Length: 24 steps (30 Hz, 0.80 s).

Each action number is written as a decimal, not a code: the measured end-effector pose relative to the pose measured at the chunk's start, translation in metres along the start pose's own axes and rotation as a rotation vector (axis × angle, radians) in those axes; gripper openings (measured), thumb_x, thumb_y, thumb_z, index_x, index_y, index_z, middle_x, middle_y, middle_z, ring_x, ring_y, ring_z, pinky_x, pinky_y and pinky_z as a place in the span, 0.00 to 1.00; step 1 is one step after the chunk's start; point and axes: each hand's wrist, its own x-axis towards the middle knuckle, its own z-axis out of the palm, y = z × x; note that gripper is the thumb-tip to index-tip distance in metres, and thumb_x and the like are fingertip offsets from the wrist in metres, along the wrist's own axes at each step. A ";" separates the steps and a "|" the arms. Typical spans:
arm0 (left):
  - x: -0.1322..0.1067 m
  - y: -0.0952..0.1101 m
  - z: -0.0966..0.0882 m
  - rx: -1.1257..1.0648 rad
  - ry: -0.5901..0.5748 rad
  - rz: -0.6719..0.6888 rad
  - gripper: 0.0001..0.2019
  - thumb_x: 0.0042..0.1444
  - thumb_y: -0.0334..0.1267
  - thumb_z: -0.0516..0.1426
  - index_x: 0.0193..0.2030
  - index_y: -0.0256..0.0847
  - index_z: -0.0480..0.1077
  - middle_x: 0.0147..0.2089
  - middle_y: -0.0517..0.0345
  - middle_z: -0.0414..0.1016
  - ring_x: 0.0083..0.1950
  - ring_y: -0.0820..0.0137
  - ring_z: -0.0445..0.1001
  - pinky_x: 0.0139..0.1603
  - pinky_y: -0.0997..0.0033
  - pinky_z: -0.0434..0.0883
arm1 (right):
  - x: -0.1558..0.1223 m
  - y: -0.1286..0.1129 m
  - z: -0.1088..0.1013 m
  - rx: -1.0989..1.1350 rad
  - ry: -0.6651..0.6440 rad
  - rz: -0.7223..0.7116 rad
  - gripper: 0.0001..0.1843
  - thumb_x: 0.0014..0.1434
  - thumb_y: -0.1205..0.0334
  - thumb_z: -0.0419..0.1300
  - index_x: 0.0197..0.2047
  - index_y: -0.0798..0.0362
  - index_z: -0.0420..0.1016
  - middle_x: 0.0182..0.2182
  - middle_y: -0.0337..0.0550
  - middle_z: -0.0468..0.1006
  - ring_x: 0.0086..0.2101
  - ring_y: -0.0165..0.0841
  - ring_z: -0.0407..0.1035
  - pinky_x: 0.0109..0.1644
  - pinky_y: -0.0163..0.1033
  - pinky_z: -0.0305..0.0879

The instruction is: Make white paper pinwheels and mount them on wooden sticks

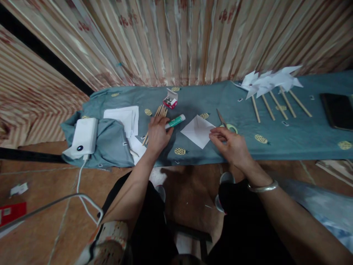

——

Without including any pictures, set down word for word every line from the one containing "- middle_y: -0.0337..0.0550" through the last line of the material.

  - middle_y: -0.0337..0.0550
  - middle_z: -0.0468..0.1006
  - ring_x: 0.0086..0.2101
  - ring_y: -0.0165..0.0841
  - ring_z: -0.0407..0.1035
  - pinky_x: 0.0109..0.1644
  - pinky_y: -0.0163..0.1033
  - pinky_z: -0.0305..0.0879

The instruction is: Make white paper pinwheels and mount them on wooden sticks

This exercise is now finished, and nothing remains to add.